EXERCISE DIRECTIONS:
Copy the listing out exactly as shown.

::::

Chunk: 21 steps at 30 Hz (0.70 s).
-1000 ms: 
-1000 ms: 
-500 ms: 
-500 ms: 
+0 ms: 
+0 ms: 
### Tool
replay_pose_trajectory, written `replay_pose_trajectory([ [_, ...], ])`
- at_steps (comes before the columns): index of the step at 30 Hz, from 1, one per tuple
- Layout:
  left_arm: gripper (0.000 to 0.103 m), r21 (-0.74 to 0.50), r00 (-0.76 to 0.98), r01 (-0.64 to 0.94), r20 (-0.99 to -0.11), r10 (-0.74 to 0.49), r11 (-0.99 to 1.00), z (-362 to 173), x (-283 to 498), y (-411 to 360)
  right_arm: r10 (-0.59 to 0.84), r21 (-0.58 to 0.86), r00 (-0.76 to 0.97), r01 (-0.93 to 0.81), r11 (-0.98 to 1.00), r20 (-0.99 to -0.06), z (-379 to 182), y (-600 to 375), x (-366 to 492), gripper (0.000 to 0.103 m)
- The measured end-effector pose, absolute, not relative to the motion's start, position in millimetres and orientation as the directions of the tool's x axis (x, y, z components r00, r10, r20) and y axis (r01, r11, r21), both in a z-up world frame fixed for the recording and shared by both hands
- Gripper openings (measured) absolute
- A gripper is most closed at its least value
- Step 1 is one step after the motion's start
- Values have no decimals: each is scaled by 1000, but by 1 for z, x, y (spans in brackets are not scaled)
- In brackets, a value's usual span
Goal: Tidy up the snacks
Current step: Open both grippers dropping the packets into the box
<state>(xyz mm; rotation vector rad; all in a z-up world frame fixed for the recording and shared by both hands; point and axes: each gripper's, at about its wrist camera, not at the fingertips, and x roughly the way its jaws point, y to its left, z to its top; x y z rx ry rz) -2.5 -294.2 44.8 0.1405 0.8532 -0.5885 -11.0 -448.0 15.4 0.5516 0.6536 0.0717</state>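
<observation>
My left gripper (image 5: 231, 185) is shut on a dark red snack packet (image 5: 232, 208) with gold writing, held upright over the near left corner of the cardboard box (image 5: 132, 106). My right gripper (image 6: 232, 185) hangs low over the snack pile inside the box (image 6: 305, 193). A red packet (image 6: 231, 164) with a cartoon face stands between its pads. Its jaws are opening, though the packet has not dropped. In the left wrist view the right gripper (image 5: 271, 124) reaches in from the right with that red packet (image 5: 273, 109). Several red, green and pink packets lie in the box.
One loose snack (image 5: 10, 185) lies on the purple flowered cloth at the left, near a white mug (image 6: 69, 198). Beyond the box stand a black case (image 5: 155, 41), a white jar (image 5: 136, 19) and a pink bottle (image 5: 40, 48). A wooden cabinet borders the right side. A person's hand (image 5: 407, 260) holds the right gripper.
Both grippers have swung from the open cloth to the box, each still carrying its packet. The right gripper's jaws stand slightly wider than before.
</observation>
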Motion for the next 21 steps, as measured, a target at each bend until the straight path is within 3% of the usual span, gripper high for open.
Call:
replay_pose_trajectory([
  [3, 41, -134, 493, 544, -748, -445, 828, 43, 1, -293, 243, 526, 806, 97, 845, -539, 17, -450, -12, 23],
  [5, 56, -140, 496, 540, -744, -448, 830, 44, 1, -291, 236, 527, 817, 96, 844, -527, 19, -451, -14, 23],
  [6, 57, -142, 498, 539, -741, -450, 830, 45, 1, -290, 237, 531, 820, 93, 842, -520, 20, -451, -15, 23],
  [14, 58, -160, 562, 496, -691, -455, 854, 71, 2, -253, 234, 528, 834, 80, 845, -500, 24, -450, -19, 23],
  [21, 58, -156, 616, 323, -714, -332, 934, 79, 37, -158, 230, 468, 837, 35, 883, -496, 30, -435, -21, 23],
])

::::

PROBLEM SOLUTION:
Chunk: 21 steps at 30 Hz (0.70 s).
-1000 ms: 
-1000 ms: 
-500 ms: 
-500 ms: 
+0 ms: 
+0 ms: 
### Tool
replay_pose_trajectory, written `replay_pose_trajectory([ [_, ...], ])`
- at_steps (comes before the columns): index of the step at 30 Hz, from 1, one per tuple
- Layout:
  left_arm: gripper (0.000 to 0.103 m), r21 (-0.74 to 0.50), r00 (-0.76 to 0.98), r01 (-0.64 to 0.94), r20 (-0.99 to -0.11), r10 (-0.74 to 0.49), r11 (-0.99 to 1.00), z (-362 to 173), x (-283 to 498), y (-411 to 360)
  right_arm: r10 (-0.59 to 0.84), r21 (-0.58 to 0.86), r00 (-0.76 to 0.97), r01 (-0.93 to 0.81), r11 (-0.98 to 1.00), r20 (-0.99 to -0.06), z (-379 to 182), y (-600 to 375), x (-366 to 492), gripper (0.000 to 0.103 m)
- The measured end-effector pose, absolute, not relative to the motion's start, position in millimetres and orientation as the directions of the tool's x axis (x, y, z components r00, r10, r20) and y axis (r01, r11, r21), both in a z-up world frame fixed for the recording and shared by both hands
- Gripper openings (measured) absolute
- A gripper is most closed at its least value
- Step 1 is one step after the motion's start
- Values have no decimals: each is scaled by 1000, but by 1 for z, x, y (spans in brackets are not scaled)
- In brackets, a value's usual span
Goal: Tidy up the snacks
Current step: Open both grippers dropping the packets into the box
<state>(xyz mm; rotation vector rad; all in a z-up world frame fixed for the recording and shared by both hands; point and axes: each gripper's, at about its wrist camera, not at the fingertips, and x roughly the way its jaws point, y to its left, z to its top; x y z rx ry rz) -2.5 -294.2 44.8 0.1405 0.8532 -0.5885 -11.0 -448.0 15.4 0.5516 0.6536 0.0717</state>
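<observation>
My left gripper (image 5: 231, 185) is shut on a dark red snack packet (image 5: 232, 208) with gold writing, held upright over the near left corner of the cardboard box (image 5: 132, 106). My right gripper (image 6: 232, 185) hangs low over the snack pile inside the box (image 6: 305, 193). A red packet (image 6: 231, 164) with a cartoon face stands between its pads. Its jaws are opening, though the packet has not dropped. In the left wrist view the right gripper (image 5: 271, 124) reaches in from the right with that red packet (image 5: 273, 109). Several red, green and pink packets lie in the box.
One loose snack (image 5: 10, 185) lies on the purple flowered cloth at the left, near a white mug (image 6: 69, 198). Beyond the box stand a black case (image 5: 155, 41), a white jar (image 5: 136, 19) and a pink bottle (image 5: 40, 48). A wooden cabinet borders the right side. A person's hand (image 5: 407, 260) holds the right gripper.
Both grippers have swung from the open cloth to the box, each still carrying its packet. The right gripper's jaws stand slightly wider than before.
</observation>
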Motion for the next 21 steps, as measured, a target at each bend until the straight path is within 3% of the usual span, gripper high for open.
Call:
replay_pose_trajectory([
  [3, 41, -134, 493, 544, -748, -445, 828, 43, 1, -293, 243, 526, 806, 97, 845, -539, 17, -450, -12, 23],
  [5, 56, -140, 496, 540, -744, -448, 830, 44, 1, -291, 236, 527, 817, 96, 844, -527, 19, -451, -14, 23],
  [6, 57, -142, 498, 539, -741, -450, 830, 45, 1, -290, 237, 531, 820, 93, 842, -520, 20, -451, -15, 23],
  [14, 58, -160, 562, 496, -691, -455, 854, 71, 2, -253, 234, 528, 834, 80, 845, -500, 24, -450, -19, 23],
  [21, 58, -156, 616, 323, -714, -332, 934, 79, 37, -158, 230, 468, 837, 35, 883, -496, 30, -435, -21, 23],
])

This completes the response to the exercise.